I had to chuckle a little when I read the lede to this Associated Press story in today's Kansas City Star:
"VIERA, Fla. -- Jim Bowden’s final move as Washington Nationals general manager was his own resignation."
Umm, wouldn't that be true of anybody who resigned? Usually, a person's resignation is their final task on the job. It would be weird for a general manager to resign and then keep giving orders or making trades.
As a journalist, I know how hard it is to write a good lede sentence. For me, the lede is always the hardest part of the whole article, and when I encounter writer's block, it almost always happens when I have a blank computer screen. Once I get the lede down, rest of the article flows pretty easily.

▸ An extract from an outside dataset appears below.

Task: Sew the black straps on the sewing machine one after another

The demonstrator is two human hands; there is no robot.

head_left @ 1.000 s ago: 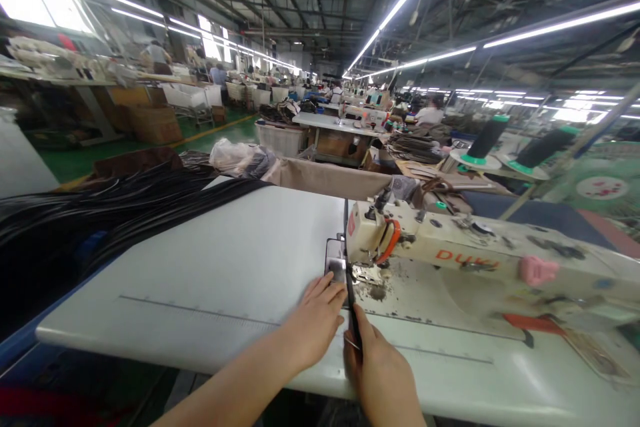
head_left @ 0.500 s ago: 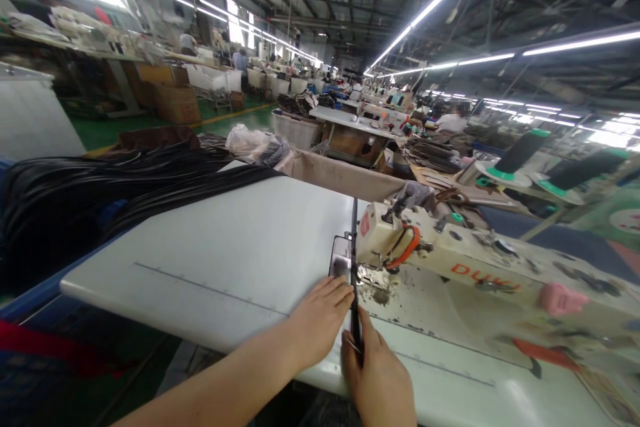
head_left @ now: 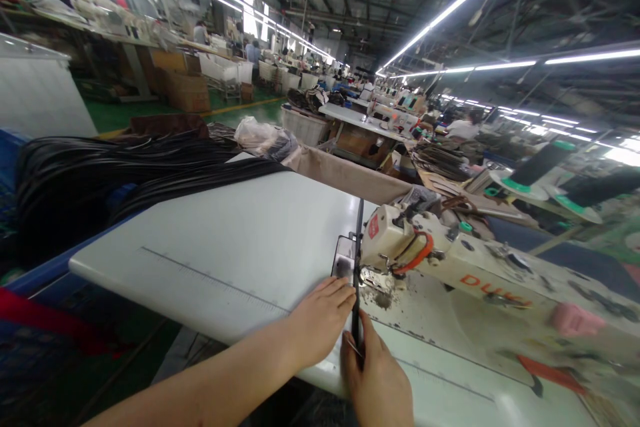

So I admit writing ledes is difficult. But the writer or some editor at the AP should have caught this, or someone at the Star should have rewritten it before they put it on the page.
Writing this post takes me back in time to another Lofflin class. I can't remember what class it was, but it involved a large project where we had to search for mistakes in newspapers and magazines. He gave us a list of, I don't know, 30 mistakes, and we had to find at least 25 of them or something like that. Some of them were difficult to find, but what always surprised the students was how common a lot of them were.
(By the way - has anybody else noticed that the Kansas City Star has pretty much thrown basic newspaper design rules out the window? There's a bad wrap on the front page almost every day.)